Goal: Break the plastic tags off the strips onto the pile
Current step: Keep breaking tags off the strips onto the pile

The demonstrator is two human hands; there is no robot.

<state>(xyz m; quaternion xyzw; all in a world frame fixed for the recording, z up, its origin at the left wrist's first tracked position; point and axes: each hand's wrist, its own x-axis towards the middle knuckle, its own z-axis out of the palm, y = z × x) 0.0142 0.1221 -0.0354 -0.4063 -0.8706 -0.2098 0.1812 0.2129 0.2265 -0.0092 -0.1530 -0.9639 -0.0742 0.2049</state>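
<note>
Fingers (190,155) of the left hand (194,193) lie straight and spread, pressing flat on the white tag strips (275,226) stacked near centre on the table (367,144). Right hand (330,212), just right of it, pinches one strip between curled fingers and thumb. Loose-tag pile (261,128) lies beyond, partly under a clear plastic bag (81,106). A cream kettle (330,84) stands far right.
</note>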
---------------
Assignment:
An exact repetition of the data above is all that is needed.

Reply:
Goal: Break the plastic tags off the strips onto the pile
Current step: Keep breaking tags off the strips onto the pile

The demonstrator is two human hands; there is no robot.

<state>(xyz m; quaternion xyzw; all in a world frame fixed for the recording, z up, its origin at the left wrist's first tracked position; point and axes: each hand's wrist, its own x-axis towards the middle knuckle, its own z-axis out of the palm, y = z × x) 0.0142 0.1221 -0.0354 -0.4063 -0.8706 -0.2098 0.1812 0.2129 0.2265 -0.0092 -0.1530 -0.9639 -0.0742 0.2049</state>
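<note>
Fingers (190,155) of the left hand (194,193) lie straight and spread, pressing flat on the white tag strips (275,226) stacked near centre on the table (367,144). Right hand (330,212), just right of it, pinches one strip between curled fingers and thumb. Loose-tag pile (261,128) lies beyond, partly under a clear plastic bag (81,106). A cream kettle (330,84) stands far right.
</note>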

The output has been completed.